[Records from a collection]
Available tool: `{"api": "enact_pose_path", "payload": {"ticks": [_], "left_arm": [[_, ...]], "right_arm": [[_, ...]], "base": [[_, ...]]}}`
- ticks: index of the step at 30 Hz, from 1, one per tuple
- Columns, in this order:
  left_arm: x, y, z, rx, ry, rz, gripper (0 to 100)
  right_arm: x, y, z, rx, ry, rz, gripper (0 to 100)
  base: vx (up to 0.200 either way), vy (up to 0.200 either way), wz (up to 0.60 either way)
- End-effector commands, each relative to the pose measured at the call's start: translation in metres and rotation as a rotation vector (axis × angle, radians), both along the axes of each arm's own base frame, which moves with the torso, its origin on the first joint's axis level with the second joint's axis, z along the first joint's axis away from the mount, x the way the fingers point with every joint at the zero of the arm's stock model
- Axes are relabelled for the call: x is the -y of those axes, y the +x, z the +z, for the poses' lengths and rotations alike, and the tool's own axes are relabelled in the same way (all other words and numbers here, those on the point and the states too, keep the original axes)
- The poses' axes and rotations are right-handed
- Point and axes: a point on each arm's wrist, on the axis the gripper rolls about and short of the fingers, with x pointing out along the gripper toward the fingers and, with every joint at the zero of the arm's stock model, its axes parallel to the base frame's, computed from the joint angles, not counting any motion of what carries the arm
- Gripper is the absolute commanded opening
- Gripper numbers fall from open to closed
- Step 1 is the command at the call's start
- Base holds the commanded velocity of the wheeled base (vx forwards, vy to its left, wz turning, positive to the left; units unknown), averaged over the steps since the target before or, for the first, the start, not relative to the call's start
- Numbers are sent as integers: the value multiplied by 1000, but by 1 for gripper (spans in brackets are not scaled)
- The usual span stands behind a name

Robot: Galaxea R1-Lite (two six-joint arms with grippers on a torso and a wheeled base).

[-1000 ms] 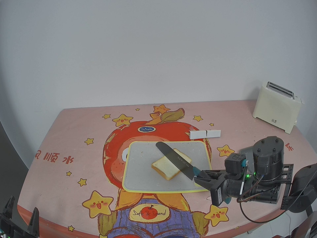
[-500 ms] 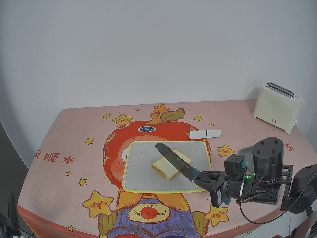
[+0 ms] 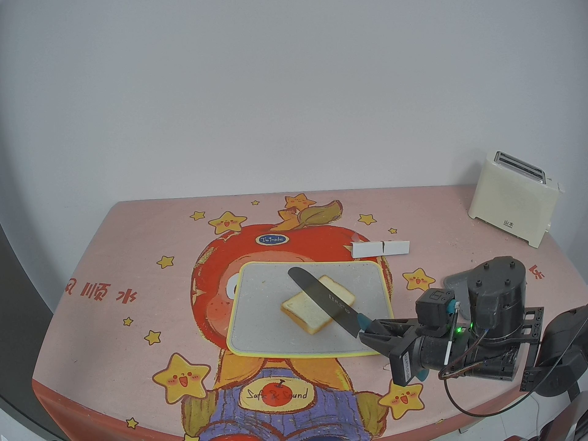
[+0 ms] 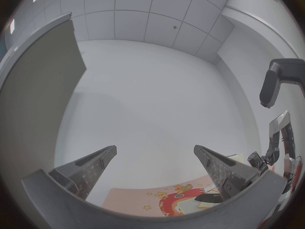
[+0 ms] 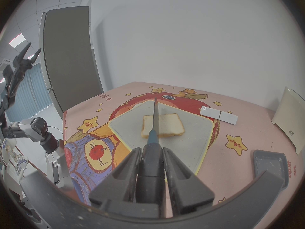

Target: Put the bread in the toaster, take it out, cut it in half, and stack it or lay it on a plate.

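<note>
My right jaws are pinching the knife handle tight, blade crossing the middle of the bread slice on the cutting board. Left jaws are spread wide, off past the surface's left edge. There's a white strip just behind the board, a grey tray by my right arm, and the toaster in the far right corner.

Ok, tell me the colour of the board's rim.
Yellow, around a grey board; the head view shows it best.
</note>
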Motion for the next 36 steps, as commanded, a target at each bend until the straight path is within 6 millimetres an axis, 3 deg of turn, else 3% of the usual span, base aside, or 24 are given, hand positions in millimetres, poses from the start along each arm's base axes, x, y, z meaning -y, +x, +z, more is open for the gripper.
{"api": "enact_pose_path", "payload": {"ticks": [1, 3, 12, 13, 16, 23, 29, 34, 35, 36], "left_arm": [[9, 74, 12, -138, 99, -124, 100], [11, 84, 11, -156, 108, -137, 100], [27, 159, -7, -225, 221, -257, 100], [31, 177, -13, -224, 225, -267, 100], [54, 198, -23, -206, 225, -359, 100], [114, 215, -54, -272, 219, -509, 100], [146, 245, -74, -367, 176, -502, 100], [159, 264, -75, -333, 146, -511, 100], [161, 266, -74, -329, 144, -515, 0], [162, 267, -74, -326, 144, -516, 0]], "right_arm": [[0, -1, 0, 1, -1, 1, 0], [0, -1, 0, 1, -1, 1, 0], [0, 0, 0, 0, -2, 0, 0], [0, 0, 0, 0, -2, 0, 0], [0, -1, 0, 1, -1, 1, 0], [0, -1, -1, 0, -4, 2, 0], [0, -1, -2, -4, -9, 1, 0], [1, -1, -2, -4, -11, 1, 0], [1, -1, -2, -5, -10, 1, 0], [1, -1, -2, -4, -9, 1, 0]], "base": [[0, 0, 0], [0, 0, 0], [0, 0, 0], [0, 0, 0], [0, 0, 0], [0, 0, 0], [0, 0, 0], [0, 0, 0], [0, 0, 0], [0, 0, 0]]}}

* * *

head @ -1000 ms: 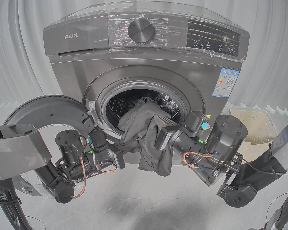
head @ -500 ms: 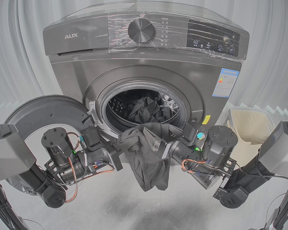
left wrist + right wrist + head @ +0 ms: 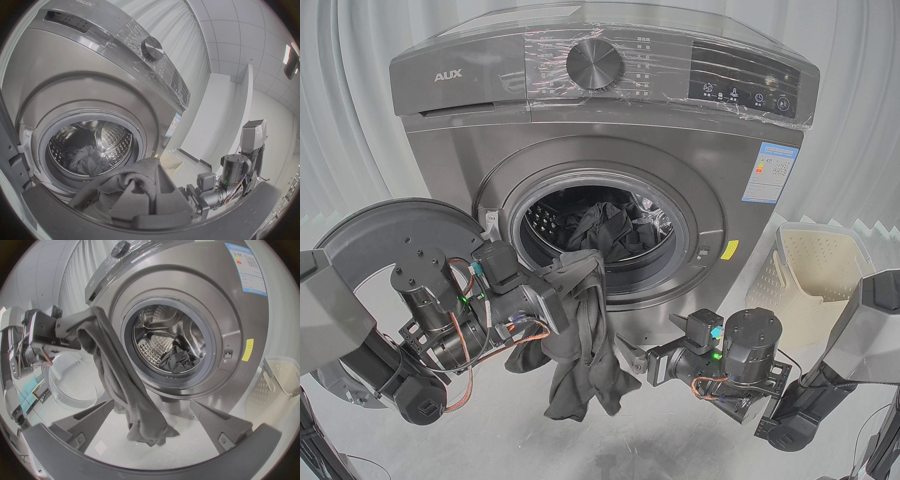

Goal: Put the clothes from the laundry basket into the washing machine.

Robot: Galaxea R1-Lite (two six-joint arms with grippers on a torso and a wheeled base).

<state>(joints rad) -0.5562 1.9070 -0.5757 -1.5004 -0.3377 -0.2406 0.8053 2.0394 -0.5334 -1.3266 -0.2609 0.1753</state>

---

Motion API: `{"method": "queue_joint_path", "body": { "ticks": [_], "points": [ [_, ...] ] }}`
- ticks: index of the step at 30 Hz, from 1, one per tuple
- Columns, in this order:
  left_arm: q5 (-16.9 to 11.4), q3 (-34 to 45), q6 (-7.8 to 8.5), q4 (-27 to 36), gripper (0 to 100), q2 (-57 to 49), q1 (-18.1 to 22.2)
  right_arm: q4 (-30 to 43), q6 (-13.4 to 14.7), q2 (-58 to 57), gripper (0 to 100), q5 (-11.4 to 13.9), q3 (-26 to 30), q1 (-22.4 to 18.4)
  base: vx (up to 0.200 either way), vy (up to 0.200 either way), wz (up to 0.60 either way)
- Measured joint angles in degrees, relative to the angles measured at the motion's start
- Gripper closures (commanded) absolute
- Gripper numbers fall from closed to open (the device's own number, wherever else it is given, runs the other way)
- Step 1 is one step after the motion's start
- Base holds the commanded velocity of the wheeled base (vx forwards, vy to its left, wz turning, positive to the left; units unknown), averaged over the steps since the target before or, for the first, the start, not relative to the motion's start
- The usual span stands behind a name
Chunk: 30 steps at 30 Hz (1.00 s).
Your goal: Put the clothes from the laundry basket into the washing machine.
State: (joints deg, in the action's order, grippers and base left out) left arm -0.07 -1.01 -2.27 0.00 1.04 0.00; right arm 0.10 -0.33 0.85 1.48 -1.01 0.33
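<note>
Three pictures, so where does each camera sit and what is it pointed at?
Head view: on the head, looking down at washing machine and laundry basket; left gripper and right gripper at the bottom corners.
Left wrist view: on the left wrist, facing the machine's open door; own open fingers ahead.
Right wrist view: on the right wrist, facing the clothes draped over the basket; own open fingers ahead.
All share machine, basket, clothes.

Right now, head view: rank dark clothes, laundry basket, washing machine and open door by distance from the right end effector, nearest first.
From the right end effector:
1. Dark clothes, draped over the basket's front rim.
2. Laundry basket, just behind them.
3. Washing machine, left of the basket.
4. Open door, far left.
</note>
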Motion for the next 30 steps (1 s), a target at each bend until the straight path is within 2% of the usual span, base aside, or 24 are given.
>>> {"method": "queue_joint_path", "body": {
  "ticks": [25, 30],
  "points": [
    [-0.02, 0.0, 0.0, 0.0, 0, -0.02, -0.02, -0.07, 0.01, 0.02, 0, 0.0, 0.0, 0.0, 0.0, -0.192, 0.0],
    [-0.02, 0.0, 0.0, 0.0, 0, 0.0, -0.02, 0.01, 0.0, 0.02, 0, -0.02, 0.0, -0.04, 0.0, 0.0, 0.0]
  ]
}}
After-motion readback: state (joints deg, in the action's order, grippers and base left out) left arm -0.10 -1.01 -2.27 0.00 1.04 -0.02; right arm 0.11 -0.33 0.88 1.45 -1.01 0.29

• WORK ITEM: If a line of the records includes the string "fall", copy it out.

• RESPONSE:
- Gripper numbers fall from open to closed
- Gripper numbers fall from closed to open (the device's own number, wherever else it is given, runs the other way)

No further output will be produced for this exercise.